Gibbon took only six to polish off Rome, and he was thirty-five when he started. They’ll have to trace my lifeless carcass through the piles of notes by the stink of putrefaction.”
“Maybe you should narrow your focus.”
“You think? I’ve a hunch somebody already wrote
The Idiot’s Guide to World Cinema.”
“You’ll come up with something. I need to ask you a favor.”
“The key’s in the planter by the front door. There’s a dead plant in it. I’ll be here a while longer, committing suicide by the death of a thousand paper cuts.”
“I’m not asking to move back in with you. I need you to sit in for me at the department budget meeting Monday morning. I’ve got a conflict.”
“You do for a fact. I haven’t attended a meeting at this institution since the three-cent stamp. The complaint was we weren’t getting enough money from Washington. Is the program different now?”
“Sometimes there are cookies. Look, I wouldn’t be asking you if it weren’t important. The jocks in the sports department swing a big bat with the fiduciary committee, and we’re pared to the bone as it is. Someone has to defend us from any more cuts. I’ll give you all the facts and figures you need.”
“Get somebody else. That little creep Anklemire likes you, and he can con the tattoos off a carny.”
“The problem is no one likes Anklemire. You’ve got cachet. You’re an ornament of this university.”
“You know where ornaments go the day after Christmas.”
Valentino said nothing. Broadhead looked around, lifted books off the stack and replaced them, found the stem of his pipe stuck between leaves as a bookmark, pulled it out without bothering to keep his place, and bit down on the end. “What’s so important you can’t sit in for yourself?”
“While you’re listening to complaints about Washington, I’ll be bribing a public official of the County of Los Angeles.”
“Spink showed you his belly? How much?”
Valentino told him.
“Can you swing it?”
“I don’t have any choice. It’s the American Dream to fall into debt for life, but going broke is a nightmare. I can’t afford to have him go on nickel-and-diming me into bankruptcy after I’ve invested so much.”
“I seem to recall warning you of this eventuality when you took the plunge.”
“I was pretty sure you were the type not to say I told you so.”
“That privilege is one of the joys of breathing. You made the right decision. Most disastrous failures take place in the name of principle.”
“Harriet thinks I should nail the little pisher.”
“Women will sometimes surprise you with an understanding of the concept of honor. You know where I stand on straying outside one’s specialty. The last time you set out to bring a felon to justice you almost wound up being arrested for committing felony.”
“You were an accomplice, as I recall.”
“I blame Fanta. Youthful enthusiasm is contagious. Fortunately, the experience innoculated me against a relapse in the future.” Broadhead removed the pipe and made a face at it. “Misdemeanors, however, are as hard to resist as the common cold. Right now I’m considering violating state law and university regulations and putting this instrument to use as it was intended.”
“I really need your help, Kyle. Will you sit in for me?”

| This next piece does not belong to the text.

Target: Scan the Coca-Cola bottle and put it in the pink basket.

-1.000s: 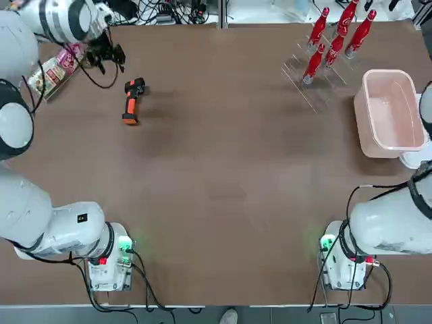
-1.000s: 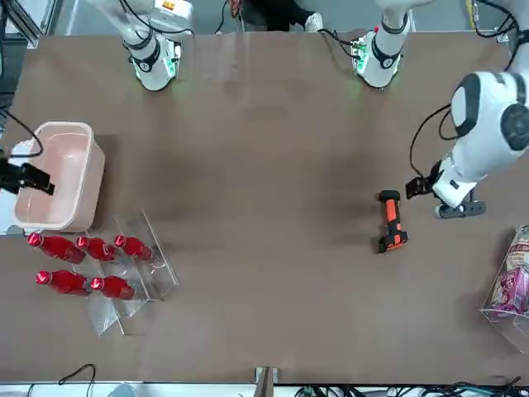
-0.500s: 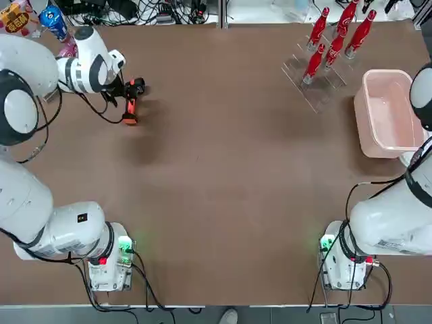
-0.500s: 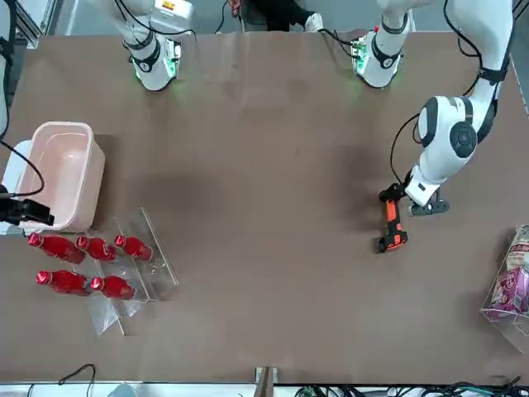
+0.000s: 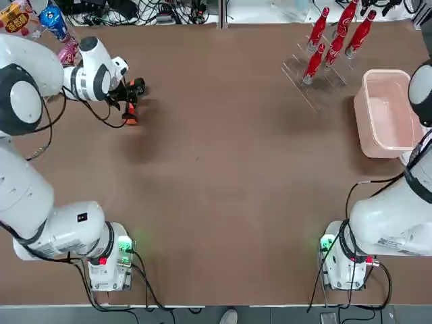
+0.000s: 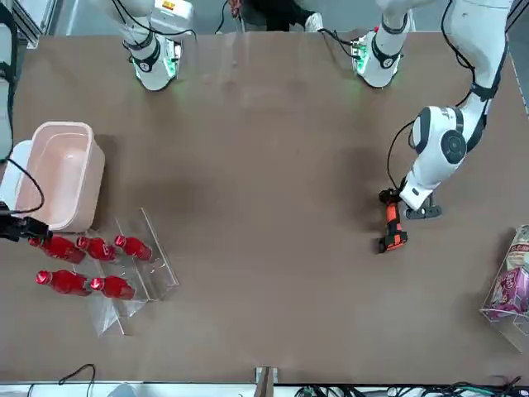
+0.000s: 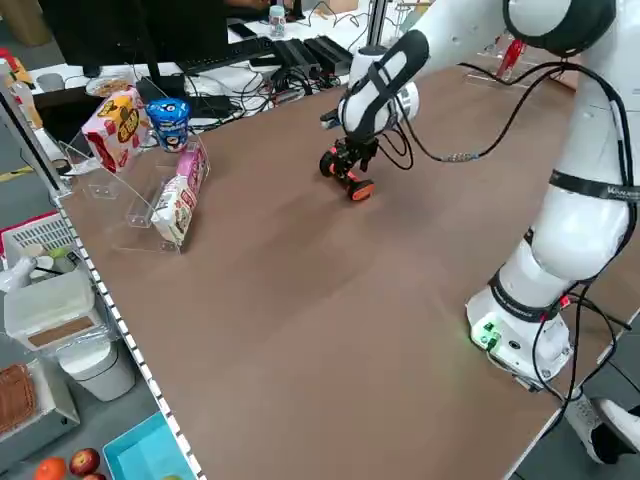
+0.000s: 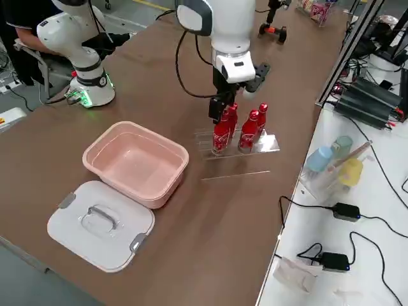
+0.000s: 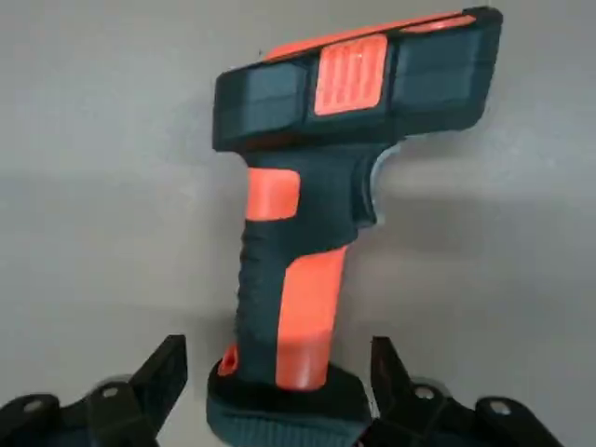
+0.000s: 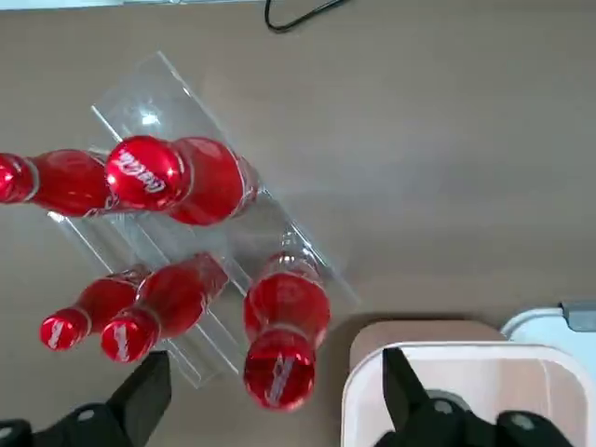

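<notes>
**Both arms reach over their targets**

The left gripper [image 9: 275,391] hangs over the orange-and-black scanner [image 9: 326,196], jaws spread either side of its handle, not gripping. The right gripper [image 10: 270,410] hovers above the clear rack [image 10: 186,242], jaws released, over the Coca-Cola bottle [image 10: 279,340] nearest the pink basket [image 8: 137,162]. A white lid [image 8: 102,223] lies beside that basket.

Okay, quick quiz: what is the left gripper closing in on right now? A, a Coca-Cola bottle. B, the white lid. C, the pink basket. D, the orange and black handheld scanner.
D: the left gripper is open with its fingers either side of the handle base of the scanner, which lies on the table.
</notes>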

“I suppose I will. I may even call in some markers from our illustrious administration and shake down a couple of plums from the money tree. My connections with the motion-picture industry are nearly as vast as the inestimable Ruth’s, and there are still a few venerated academics I haven’t managed to alienate entirely. Our president is starstruck when it comes to commencement speakers. What would you say to a jazzy new digital projector for the screening room?”

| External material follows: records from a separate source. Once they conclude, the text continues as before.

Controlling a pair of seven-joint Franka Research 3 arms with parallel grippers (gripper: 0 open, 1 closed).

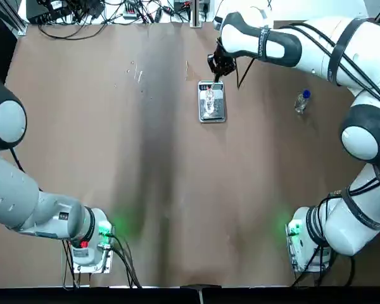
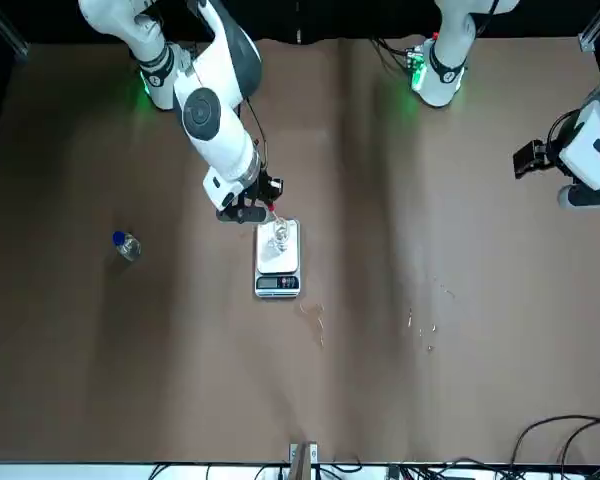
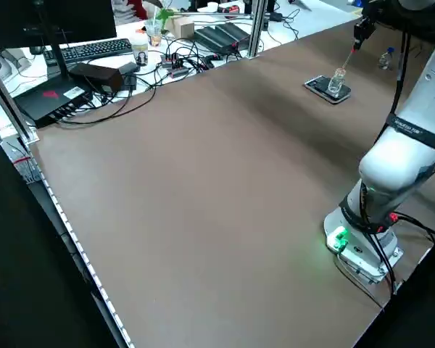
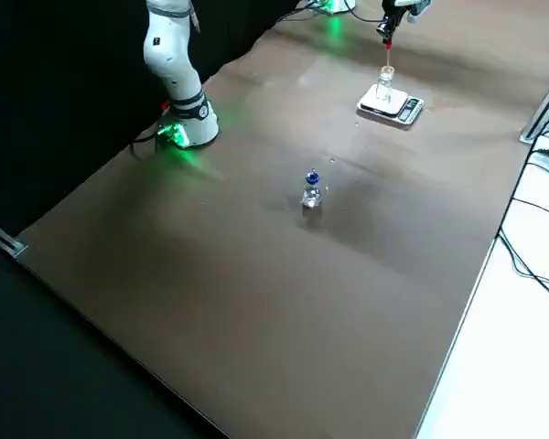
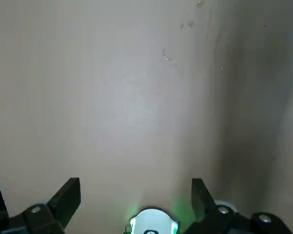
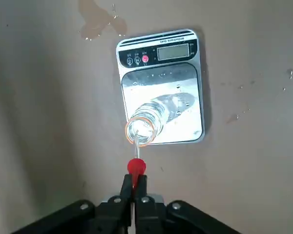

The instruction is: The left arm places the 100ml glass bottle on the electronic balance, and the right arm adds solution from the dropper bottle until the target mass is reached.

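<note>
Top view: I log the glass bottle (image 1: 209,101) standing on the electronic balance (image 1: 212,102), so placement looks done; my right gripper (image 1: 219,68) sits at its 12 o'clock, and the blue-capped dropper bottle (image 1: 301,101) stands well apart at 3 o'clock. Front view: left gripper (image 2: 532,158) parked far off at the table's edge. Right wrist view: fingers (image 6: 127,187) pinched together on a red-bulbed dropper (image 6: 136,167), its glass tip in the bottle mouth; dosing appears underway, display unreadable, target unconfirmed. Left wrist view: fingers (image 5: 68,195) spread apart, holding nothing, over bare table (image 5: 136,97).
</note>
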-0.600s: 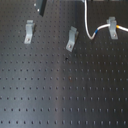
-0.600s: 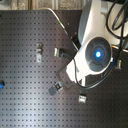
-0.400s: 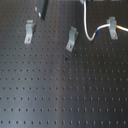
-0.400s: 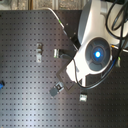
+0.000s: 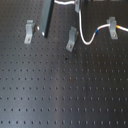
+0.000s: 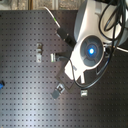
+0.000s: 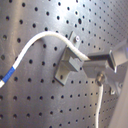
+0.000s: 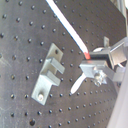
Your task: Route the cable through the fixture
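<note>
Cable (image 5: 86,35), white and slack, hangs from the gripper (image 5: 78,6) at the top edge of the first exterior view, sags into a loop and climbs to the clip (image 5: 113,27) on the first exterior view's right, where its blue and yellow bands sit. In the first wrist view the jaws are clenched on the cable (image 7: 47,37), holding a free stretch so it can be steered. The fixture (image 5: 72,39), a short leaning clip on the perforated worktop (image 5: 65,95), stands just beside the loop with its notch empty, so routing is not yet done. A third clip (image 5: 30,31) stands well apart.
</note>
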Controlling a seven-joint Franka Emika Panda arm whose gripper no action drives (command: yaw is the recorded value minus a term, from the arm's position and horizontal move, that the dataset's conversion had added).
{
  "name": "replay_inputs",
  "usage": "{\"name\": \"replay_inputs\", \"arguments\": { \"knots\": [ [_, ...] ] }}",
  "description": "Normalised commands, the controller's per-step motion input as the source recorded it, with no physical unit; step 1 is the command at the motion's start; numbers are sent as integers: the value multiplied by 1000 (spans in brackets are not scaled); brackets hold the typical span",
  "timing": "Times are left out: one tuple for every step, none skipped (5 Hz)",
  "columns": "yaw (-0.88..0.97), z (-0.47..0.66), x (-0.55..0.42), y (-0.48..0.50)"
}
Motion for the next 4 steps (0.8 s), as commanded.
{"name": "replay_inputs", "arguments": {
  "knots": [
    [-543, 422, -457, 153],
    [-485, 303, -403, 196],
    [0, 22, -30, 160],
    [0, 586, -283, 149]
  ]
}}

“A bauble,” Valentino said. “It’d be obsolete before you got it out of the packing material. Meanwhile something timeless is lost to ignorance and the ravages of weather and pollution. I was thinking more along the lines of wiggle room in the travel budget, and broader discretion in the area of acquisitions.”
Broadhead shook his rumpled head. “The treasury is a Chinese box. The bean counters think they’ll be struck by lightning if they take money from one account to invest in something that the money in another account is designated for, as if it didn’t all come from the same source. They understand tangible things: supplies and equipment. Pencils, yes; rescuing the lost
Metropolis
footage from the subbasement of the Polytechnic Institute in Berlin, no.”